Many disputes can or cannot be resolved using this method. Through this peaceful dispute resolution, it is
actually want to form an easy way of the settlement, inexpensive and (relatively) faster.
b. Settlement through the Consumer Dispute Settlement Agency (BPSK).
The Consumer Protection Law established an institution in consumer protection law that is the
Consumer Dispute Settlement Agency. The legal basis for the establishment of BPSK is Article 49 Paragraph 1
of the Consumer Protection Law jo. Article 2 of the Decree of the Minister of Industry and Trade No.
350/MPP/Kep/12/2001 stipulates that a Consumer Dispute Settlement Agency must be established in each City
or Regency. In the Article 1 point 11 of the Consumer Protection Law mentions that BPSK is the institution that
has the duty in handling and resolving disputes between business actors and consumers. These complaints can
be submitted orally or in writing to the Secretariat of BPSK in the City / Regency of the consumer's domicile or
the nearest city / district to the consumer's domicile. Every consumer who feels aggrieved by a business actor
can complain about his problem to BPSK, either directly, represented by his proxy or by his heirs.
The purpose of the establishment of the BPSK institution is to resolve consumer’ disputes quickly,
inexpensively and easily. Fast because dispute resolution through BPSK must have been decided within a period
of 21 working days and it is not possible to conduct an appeal that can prolong the process of case settlement.
It's easy because administrative procedures and decision-making processes are very simple and can be carried
out by the parties themselves without the need for a legal counsel. Inexpensive because the trial fees charged are
very light and affordable for consumers. If the BPSK decision is accepted by both parties, then the decision is
final and binding, so it does not need to be submitted to the public court.
Nowadays, in Aceh Province, there are only 4 (four) Districts which have BPSK institutions (List of
All Indonesian BPSK, http://siswaspk.kemendag.go.id/daftarbpsk, accessed on December 17, 2018) as follows:
1. BPSK Kab. Aceh Tengah which is located in Disperindagkop, ESDM, Pemkab Aceh Tengah: Jln.
Takengon-Isaq, Kp. Kung, Kec. Pegasing, Kab. Aceh Tengah, Telp./Fax: (0643) 21811 / (0643) 21302.
2. BPSK Kab. BenerMeriah which is located in DisperindagPemkab. BenerMeriah:
KomplekPerkantoranPemda, Jalan SeruleKayu, Kab. BenerMeriah, Telp: (0643) 7426041 / (0643) 442604.
3. BPSK Kab. Aceh Utara which is located in Jln. Tgk. ChikDitiro No. 1, Lhokseumawe 24351, Telp: (0645)
42305, Fax: (0645) 43048.
4. BPSK Kota Lhokseumawe which is located in DisperindagPemkotLhokseumawe: Jln. H. Meunasah,
Uteunkot No. 1B, Kota Lhokseumawe 24351, Telp: (0645) 45888.

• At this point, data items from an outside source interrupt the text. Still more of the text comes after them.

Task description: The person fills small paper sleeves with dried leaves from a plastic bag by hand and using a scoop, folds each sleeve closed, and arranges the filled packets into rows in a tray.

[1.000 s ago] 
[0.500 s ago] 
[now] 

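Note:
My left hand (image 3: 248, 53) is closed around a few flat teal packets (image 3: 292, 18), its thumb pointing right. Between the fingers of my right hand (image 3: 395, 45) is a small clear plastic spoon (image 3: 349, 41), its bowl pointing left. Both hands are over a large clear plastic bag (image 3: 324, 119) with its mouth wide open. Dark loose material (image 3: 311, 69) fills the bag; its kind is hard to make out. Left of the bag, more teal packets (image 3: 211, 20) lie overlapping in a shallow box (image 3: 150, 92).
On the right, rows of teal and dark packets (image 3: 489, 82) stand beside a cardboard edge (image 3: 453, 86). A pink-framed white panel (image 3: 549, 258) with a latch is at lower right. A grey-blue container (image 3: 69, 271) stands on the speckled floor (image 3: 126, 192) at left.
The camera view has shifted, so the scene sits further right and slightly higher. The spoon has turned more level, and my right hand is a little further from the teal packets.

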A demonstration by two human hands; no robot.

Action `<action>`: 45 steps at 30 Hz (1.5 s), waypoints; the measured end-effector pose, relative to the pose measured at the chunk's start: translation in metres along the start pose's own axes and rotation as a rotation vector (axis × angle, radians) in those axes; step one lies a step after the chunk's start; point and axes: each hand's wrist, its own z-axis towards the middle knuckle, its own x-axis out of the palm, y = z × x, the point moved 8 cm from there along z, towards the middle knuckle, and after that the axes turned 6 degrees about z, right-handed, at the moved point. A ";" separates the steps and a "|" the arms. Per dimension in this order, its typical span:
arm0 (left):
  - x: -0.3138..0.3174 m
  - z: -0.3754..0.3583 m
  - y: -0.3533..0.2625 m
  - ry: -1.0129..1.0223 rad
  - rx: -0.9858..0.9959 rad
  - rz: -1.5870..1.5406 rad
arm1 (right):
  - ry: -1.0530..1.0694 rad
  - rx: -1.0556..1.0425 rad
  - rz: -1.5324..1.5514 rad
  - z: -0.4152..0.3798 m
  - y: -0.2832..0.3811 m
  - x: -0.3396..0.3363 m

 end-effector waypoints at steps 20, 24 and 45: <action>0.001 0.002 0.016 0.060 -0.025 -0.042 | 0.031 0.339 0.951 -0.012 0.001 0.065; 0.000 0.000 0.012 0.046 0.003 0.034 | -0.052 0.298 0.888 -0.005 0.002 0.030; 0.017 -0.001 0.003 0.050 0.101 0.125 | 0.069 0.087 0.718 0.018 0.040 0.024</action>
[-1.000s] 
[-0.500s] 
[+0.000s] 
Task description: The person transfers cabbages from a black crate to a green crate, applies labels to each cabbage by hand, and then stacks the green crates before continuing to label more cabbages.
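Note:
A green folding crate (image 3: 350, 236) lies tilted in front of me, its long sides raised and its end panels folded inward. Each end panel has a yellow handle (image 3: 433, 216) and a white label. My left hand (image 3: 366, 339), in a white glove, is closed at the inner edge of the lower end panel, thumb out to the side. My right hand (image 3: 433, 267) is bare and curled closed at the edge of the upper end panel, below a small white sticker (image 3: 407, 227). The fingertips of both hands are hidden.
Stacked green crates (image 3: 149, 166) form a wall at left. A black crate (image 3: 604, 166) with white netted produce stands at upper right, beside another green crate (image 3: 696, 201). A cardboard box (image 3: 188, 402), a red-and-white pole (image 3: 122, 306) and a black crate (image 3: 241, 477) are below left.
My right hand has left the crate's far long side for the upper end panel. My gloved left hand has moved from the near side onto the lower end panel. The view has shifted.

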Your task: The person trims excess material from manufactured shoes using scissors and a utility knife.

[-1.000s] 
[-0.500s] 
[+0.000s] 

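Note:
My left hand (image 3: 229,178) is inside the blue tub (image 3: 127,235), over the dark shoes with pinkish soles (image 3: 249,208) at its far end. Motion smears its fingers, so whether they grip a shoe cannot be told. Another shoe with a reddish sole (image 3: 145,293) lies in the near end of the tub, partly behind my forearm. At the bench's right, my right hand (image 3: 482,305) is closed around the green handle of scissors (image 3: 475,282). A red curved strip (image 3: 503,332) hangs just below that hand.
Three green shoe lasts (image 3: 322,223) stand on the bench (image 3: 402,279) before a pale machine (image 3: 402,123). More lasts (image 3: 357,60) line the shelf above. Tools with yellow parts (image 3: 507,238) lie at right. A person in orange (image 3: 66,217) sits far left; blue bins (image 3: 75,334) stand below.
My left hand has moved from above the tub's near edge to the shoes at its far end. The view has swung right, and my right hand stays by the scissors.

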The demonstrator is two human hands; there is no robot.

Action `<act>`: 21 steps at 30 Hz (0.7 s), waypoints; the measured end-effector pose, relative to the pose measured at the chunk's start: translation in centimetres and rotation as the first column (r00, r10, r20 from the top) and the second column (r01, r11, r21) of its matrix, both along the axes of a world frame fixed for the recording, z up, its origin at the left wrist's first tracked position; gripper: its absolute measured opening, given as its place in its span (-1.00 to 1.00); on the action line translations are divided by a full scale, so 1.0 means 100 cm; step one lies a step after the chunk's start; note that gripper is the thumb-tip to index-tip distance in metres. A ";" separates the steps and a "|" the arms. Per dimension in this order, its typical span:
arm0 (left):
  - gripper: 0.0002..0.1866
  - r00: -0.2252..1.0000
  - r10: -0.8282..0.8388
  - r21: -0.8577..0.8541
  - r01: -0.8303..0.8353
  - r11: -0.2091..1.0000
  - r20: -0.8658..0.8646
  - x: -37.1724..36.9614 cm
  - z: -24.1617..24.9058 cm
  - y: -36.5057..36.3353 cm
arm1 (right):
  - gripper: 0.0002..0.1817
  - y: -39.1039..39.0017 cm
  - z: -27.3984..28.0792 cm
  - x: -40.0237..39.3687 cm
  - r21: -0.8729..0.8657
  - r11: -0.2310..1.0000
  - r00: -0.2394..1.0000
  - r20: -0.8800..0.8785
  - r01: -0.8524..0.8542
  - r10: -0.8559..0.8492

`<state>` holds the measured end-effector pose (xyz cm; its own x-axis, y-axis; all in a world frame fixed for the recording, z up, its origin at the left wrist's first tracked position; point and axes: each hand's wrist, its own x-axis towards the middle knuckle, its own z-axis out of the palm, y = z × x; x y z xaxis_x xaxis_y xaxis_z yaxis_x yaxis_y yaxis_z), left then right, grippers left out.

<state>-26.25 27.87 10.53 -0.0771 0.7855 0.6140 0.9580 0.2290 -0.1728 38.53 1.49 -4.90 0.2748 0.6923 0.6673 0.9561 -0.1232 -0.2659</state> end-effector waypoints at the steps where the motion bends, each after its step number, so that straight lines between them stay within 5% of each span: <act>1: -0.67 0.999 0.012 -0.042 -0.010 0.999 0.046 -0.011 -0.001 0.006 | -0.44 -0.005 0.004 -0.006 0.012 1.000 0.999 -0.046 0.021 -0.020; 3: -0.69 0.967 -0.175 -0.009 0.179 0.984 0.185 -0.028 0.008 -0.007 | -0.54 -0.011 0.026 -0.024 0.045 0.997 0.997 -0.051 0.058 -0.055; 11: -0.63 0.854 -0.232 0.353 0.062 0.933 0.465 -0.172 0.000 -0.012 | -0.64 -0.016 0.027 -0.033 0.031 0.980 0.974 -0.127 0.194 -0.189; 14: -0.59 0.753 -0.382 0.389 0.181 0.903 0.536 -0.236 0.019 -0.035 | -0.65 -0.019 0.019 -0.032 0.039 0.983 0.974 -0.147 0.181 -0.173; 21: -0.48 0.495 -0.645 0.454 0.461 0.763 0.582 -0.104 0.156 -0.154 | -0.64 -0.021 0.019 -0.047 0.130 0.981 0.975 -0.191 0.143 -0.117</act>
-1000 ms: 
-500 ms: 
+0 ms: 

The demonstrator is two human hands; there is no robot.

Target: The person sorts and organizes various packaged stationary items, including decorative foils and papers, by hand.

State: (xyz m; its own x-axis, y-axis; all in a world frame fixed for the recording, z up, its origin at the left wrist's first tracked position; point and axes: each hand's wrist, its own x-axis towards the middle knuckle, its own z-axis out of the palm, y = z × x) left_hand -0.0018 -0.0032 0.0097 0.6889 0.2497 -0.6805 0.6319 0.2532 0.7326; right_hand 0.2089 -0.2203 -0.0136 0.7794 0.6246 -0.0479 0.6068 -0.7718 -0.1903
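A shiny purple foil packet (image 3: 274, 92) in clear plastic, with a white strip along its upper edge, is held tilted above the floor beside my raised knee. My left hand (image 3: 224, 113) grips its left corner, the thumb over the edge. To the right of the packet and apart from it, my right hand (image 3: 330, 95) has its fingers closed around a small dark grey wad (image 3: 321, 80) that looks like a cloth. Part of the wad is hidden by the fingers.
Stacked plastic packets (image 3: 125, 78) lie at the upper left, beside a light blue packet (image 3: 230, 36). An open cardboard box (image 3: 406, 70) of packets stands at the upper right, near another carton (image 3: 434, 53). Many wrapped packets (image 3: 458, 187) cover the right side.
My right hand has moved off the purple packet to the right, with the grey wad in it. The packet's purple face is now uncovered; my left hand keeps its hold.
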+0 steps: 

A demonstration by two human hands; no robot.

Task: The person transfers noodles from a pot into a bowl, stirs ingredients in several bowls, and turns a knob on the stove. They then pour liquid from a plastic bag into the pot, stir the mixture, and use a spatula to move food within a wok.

Based on the Presidential Decree, the cost in implementing the duties of BPSK is charged to the State
Budget (APBN) and Regional Budget (APBD). In order to make it easier for consumers to reach BPSK, then in
the presidential decree, there are no restrictions on jurisdiction of BPSK, so that consumers can complain about
the problem to any BPSK they want. In regards to consumer disputes related to the circulation of hard drugs of
G list that is occurred in Banda Aceh, thus it can be submitted and resolved at 4 (four) BPSK institutions that
have been formed in Aceh Province including BPSK of Central Aceh, BPSK of North Aceh Regency, BPSK of
BenerMeriah Regency and BPSK of Lhokseumawe City.
Regarding the problems raised in this study which is about the responsibility of pharmaceutical
businesses for the circulation of hard drugs G list, BPSK has the authority to resolve disputes between business
actors and consumers. If consumers make complaints to BPSK, Then BPSK will settle the disputes in
accordance with the recommendations of BBPOM and the sanction that will be given to business actors is in the
form of fines or the demands for compensation to consumers.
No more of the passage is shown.